Friday, 3 December 2010
Megadon road to Mandu
We have been on the temple-tour, slowly working our way north from Karnataka through Maharashtra to Madra Pradesh and are now in sight of Rajastan. In Badami, a normal noisy, dirty town were the most beautiful cave temples. With Volke, an Austrian playwrite we took a tuck-tuck trip to the impressive temples of Pattadakal. Bouncing down the backroads was a novel but uncomfortable way to travel. 'My god' said Volke, 'you must see some real rural India on the bicycles'.
'Sometimes it's a bit too bloody rural' I replied, thinking of our daily relationship with excrement on the roads. How for the last few hundred kms, on the edge of every village was a 50m breath holding zone. Of all the various and opposing words used by us foriegners to describe this land, 'clean' cannot be one that pops up very often
Next we saw the old fortified town of Bijapur, with large mosques, mausoleums, spiral watchtowers and huge cannons. What impressed the smith in me were a couple of 20m cannons each made from 200 fire-welded wrought-iron rings. I can only think they were made standing vertically and the fire moved upwards for every weld. An ambitious project and as they are still intact it would appear one that worked.
We had to take a major highway to Solapur. Gigantic six axled, overladen and undermaintained, highly decorated and home-made megadons crawled slowly past us. Contrary to popular belief these guys are non-aggressive and though they honk and snort they mean no harm and give one plenty of space if they can. They are so long that the grunting from the front end could no longer be heard when finally their tails dragged obediently by. More dangerous were the tyranosaurus-buses who liked to attack from the front but could be outsmarted by simply jumping into the dirt by the side of the road. Between these monsters wove silver-shrieking, carniverous, 4WD-velociraptors. Small, chickenlike-motorbikes clucked fussily as they passed. Ox-carts, dogs, cows, buffallo and gypsy camel-trains were indifferent to the pace and flow of this two-way exodus. They looked on, quietly confident in their ability to outlive the crazy, motorized species heading lemming-like to some hopefully not so distant brink.
Ellora, Aurangabad and Ajanta have magnificent cave-temples, Hindu, Bhuddist and Jain. In Ellora we met John and Amelia, an interesting American/Spanish couple who took us in their car on a day-trip to Ajanta. We later supped whisky and smoked cigars to celebrate Johns birthday. He was here researching his book on, if I have it right, Art Deco influences in modern Indian vernacular architecture.
Further North in Mandu we met another Volke, German this time, with a good sense of humour, and spent some fun times on this beautiful Plateau. Amoungst the well preserved and restored Afgan mosques and caravan-serais which are scattered about this boabab plain, we met a couple of French cyclists who had also pedaled their way from home.

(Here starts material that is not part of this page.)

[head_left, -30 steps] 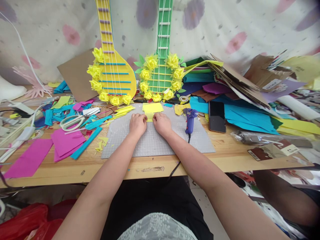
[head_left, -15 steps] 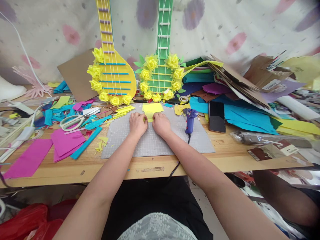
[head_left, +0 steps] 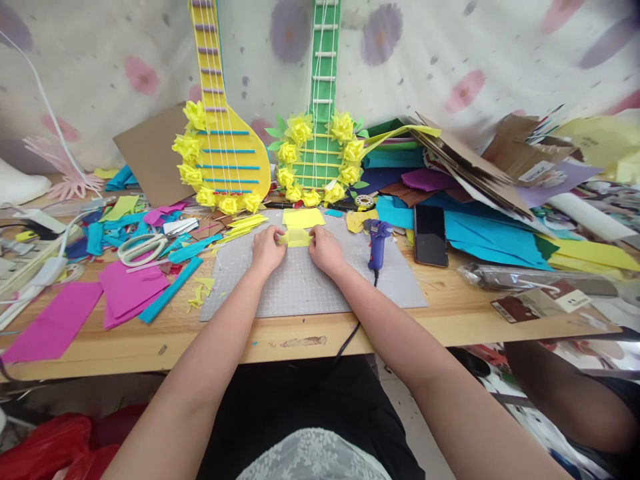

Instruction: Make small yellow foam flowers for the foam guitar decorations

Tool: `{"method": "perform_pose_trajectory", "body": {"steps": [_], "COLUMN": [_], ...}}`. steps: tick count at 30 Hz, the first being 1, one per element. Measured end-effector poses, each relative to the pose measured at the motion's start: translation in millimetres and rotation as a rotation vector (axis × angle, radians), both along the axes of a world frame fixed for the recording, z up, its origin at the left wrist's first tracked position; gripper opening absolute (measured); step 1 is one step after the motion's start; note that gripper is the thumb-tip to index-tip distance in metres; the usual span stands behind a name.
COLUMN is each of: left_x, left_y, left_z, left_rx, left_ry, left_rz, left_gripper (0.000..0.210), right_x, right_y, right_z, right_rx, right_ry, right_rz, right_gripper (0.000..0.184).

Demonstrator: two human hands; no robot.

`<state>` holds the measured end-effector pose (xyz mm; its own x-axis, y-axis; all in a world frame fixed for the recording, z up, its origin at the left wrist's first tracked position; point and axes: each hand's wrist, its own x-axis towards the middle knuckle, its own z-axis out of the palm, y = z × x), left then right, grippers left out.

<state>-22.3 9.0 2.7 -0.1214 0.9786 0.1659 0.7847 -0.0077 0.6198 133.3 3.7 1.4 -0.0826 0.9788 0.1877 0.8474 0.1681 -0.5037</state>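
A small piece of yellow crepe paper (head_left: pixel 299 238) stretches between my two hands over the grey cutting mat (head_left: pixel 295 287). My left hand (head_left: pixel 269 249) pinches its left end, fingers closed. At the other end, my right hand (head_left: pixel 325 247) pinches the paper with thumb and fingertips. Just behind lies a flat yellow paper sheet (head_left: pixel 303 217). To the right of my right hand a blue glue gun (head_left: pixel 378 245) stands on the mat, its cord running off the table's front edge.
A yellow paper guitar (head_left: pixel 235 153) and a green one (head_left: pixel 323 157), both trimmed with yellow flowers, lean at the back. Scissors (head_left: pixel 143 249) and pink paper (head_left: pixel 131 293) lie left. A phone (head_left: pixel 431 235) and blue paper (head_left: pixel 495 237) are right.
My hands have moved apart, the left one to the left, and more of the yellow paper shows between them. The view has shifted slightly.
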Motion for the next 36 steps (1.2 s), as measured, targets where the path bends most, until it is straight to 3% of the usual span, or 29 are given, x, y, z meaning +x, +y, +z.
{"method": "perform_pose_trajectory", "body": {"steps": [4, 7, 10, 13, 16, 19, 22, 25, 33, 36], "left_x": [-11.5, -11.5, 1.5, 20.3, 33.5, 36.2, 30.8, 22.3, 10.1, 10.8], "left_y": [8.6, 16.0, 23.1, 28.6, 32.3, 35.6, 36.9, 33.6, 18.1, 13.5], "left_z": [2.0, 10.6, 22.5, 33.2, 40.8, 44.4, 44.4, 41.5, 23.6, 14.0], "left_rx": [0.025, 0.017, -0.053, -0.144, -0.255, -0.328, -0.383, -0.315, -0.063, -0.004], "left_ry": [-0.204, -0.210, -0.062, 0.210, 0.418, 0.469, 0.400, 0.241, -0.057, -0.279], "left_rz": [-0.008, -0.033, -0.151, -0.239, -0.212, -0.210, -0.315, -0.345, -0.044, -0.030], "left_gripper": [0.021, 0.023, 0.019, 0.026, 0.041, 0.043, 0.044, 0.051, 0.019, 0.028], "right_x": [7.0, 12.7, 15.6, 16.2, 16.3, 16.6, 16.5, 16.2, 13.5, 11.8], "right_y": [7.0, 14.7, 20.0, 21.0, 20.0, 19.8, 20.1, 19.4, 10.1, 4.2], "right_z": [-4.2, -8.2, -11.7, -12.9, -12.4, -12.1, -11.8, -10.3, -0.2, 3.7], "right_rx": [-0.048, -0.065, -0.072, -0.079, -0.085, -0.087, -0.087, -0.069, 0.024, 0.107], "right_ry": [0.300, 0.546, 0.698, 0.766, 0.785, 0.775, 0.770, 0.774, 0.595, 0.504], "right_rz": [-0.047, -0.091, -0.118, -0.123, -0.124, -0.131, -0.129, -0.146, -0.112, -0.051], "right_gripper": [0.033, 0.032, 0.030, 0.029, 0.030, 0.031, 0.031, 0.029, 0.027, 0.031]}}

One evening three tough, adventurous-looking and unshaven, pierced and tanned western motorbikers pulled up to the village eatery.They regailed us with daring tales of 200km days on rough roads as they stepped down from their Enfields. They had no idea that four of the five ordinary looking, clean shirted mortals with whom they spoke had cycled over 10,000kms from Europe. Jean-Mark and Marie were to polite to suggest they might know something about Indian roads but the be-engined trio spotted our bikes and the truth came out. (Or did I just tell them?). The Bikers were a decent bunch and it was nice talking to them. I was smugly pleased though, to notice less swagger in their stride as they mounted up and rode off to the posh resteraunt on the edge of town.
In Mandu our Media career continued. Beginning in Turkey we have now conducted five interviews for local papers. (A local paper in India selling more copies than the 'Sun'). It is not easy to get any real facts accross owing to language barriers. Even with an interpreter things get twisted: Question; 'And how do you find India Mr Franklin', Answer; 'Bloody noisy'. Translation from Hindi paper by man on street next morning; 'Mr Franklin advises a way of peacefulness and 'Shanti' for the Indian nation'.
The translator, our landlord and ex-Major was a fine and diplomatic fellow. I liked him for his respect of different religions, of traditions and of whichever gods creatures. An ant problem was dealt with by giving them flour. The idea is that when they find a large source of food they up and move their colony. The fact that the dogs all came to eat the flour, didn't bother him overly and seemed to be all part of the same acceptance of the way things are. What did annoy him though was singing coming from the Jain temple at dusk. Apparently the modern Jains had forgotten that this was an important time for birdsong and that our feathered freinds should not be disturbed. Though this same laises-faire attitude might have been responsible for the slackly run and grubby guest-house, I choose to blame the drink-problem. Leave the live-and-let-live guys alone I say!
We enjoyed being local celebrities for a day, with people stopping us and showing us our photo in the paper. They seemed to think it was a good article. It was back to being normal unusual people again though on the morrow.
One night we came to a town that was just a glorified bus stand. No lodging. We had passed a sign just out of town pointing to a "Heritage Village" and a fort. We arrived through the gates to a peeling-white painted old building and were shown to the only really clean room we had seen in India. 650 rupees was the sum asked and although twice as much as we were used to paying I thought a little luxury would do us no harm. Anja declined the first shower so I took it and then the staff came to collect the fee. It turned out they had got hundreds mixed up with thousands even though I had drawn the figures in the dust. A simple mistake, they were nice guys but we were left in the awkward position of coughing up over a hundred Euros or packing up and heading off into the dusk. I rememdered the words to an old song: "Don't leave me alone in the twilight, 'cause twilight is the loneliest time of day", as we cycled back down the road looking for somewhere to camp. Wildcamping in this part of India is not easy. There are people everywhere and they would pay less attention to a landed spaceship than to two Ferengi cyclists and a tent if they discovered us. They did not and we spent a pleasant night by an old well listening to the varied sounds of an Indian night in the fields.
We woke in good spirits the next morning and were watched from the well rim by four little-owls as we packed up camp. We will do this again, both being bored of the hotel game.
Ujjain has not impressed me much but maybe I am longing too much for the mountains. Winter or not, Nepal should be pretty.
Oh yeah, Pop, as you can see we discovered the original spaghetti tree !!!